§ TO DO
Where a line in the records below includes "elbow", pull that line out.

§ PROVIDED RECORDS
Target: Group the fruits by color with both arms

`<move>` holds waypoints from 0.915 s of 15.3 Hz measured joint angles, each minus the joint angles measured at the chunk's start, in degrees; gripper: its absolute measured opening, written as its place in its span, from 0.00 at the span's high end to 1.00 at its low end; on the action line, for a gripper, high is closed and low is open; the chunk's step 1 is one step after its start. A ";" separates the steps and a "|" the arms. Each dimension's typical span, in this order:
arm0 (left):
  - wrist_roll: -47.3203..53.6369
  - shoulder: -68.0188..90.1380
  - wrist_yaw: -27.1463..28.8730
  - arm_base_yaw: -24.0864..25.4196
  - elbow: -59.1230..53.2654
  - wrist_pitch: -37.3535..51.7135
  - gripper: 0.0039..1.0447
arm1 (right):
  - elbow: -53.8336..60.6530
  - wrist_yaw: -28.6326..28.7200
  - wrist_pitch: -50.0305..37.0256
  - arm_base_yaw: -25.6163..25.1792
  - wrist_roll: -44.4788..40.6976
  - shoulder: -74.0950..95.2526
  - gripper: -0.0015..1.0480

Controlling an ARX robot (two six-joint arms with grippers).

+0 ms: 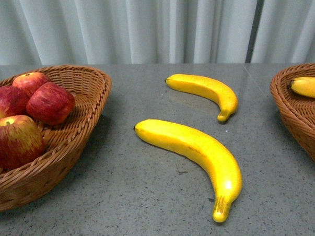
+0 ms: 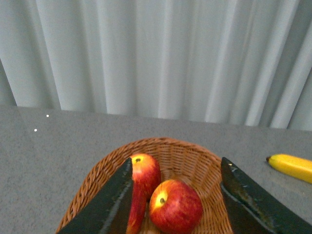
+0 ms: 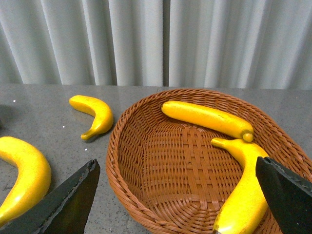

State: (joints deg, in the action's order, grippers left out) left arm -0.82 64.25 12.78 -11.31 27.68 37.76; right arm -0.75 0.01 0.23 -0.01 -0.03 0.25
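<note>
**Remaining items.** Two bananas lie loose on the table (image 1: 150,202), between the baskets. The near banana (image 1: 193,153) is the larger; the far banana (image 1: 206,92) lies behind it, apart from it. The left wicker basket (image 1: 88,87) holds four apples (image 1: 51,103). The right wicker basket (image 3: 146,195) holds two stored bananas (image 3: 207,118).

**Handling (estimate).** The loose bananas have a glossy, moulded look, so they are probably light, rigid and slippery. Each lies flat on its side and looks stable. Take hold across the thick middle of the body, with the fingers on either side of the curve. Avoid the tapered, brownish ends, where a smooth skin could squirt out of a closing grip. A firm squeeze is unlikely to damage them.

**Left gripper** (image 2: 178,165). The jaws stand wide apart and hold nothing. They frame the apples in the left wicker basket without touching them.

**Right gripper** (image 3: 176,165). The jaws stand wide apart and are empty. They are positioned over the right wicker basket, with no contact visible. This arm is the closer one to the loose bananas.
</note>
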 joint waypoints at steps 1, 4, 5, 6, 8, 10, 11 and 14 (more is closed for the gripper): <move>0.02 -1.95 -1.62 0.59 -3.52 0.79 0.61 | 0.00 0.00 0.00 0.00 0.00 0.00 0.06; 0.02 -7.89 -4.76 3.39 -11.30 1.73 0.94 | 0.00 -0.02 0.02 0.00 0.00 0.00 0.06; 0.04 -10.32 -5.44 4.44 -13.33 1.75 0.98 | 0.00 -0.02 0.02 0.00 0.00 0.00 0.06; 0.04 -12.33 -6.12 5.29 -15.32 1.55 0.99 | 0.00 -0.02 0.02 0.00 0.00 0.00 0.06; 0.04 -16.66 -8.02 6.27 -18.58 0.17 0.99 | 0.00 -0.02 0.02 0.00 0.00 0.00 0.06; 0.04 -20.87 -12.24 11.17 -20.81 -1.84 0.99 | 0.00 -0.02 0.02 0.00 0.00 0.00 0.06; 0.02 -23.17 -11.98 11.67 -21.84 -2.99 0.99 | 0.00 -0.02 0.04 0.00 0.00 0.00 0.06; 0.04 -29.57 -12.79 11.17 -24.24 -7.08 0.99 | 0.00 -0.02 0.02 0.00 0.00 0.00 0.06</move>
State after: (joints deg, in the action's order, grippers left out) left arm -0.78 34.68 -0.01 -0.14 3.44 30.68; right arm -0.75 -0.01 0.25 -0.01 -0.03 0.25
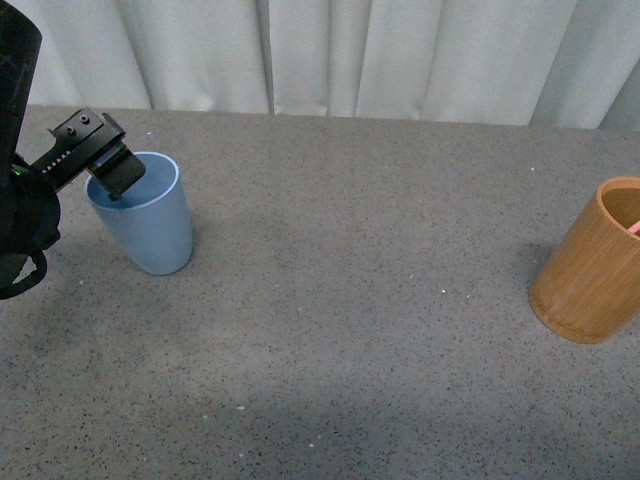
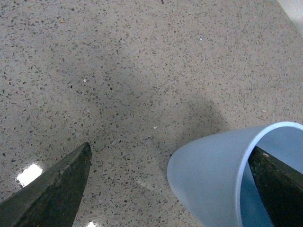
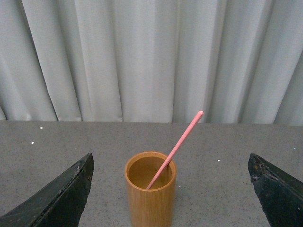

§ EXERCISE ANSWER
  - elbow: -59.1230..53.2654
  - elbow: -53.8336..60.6530

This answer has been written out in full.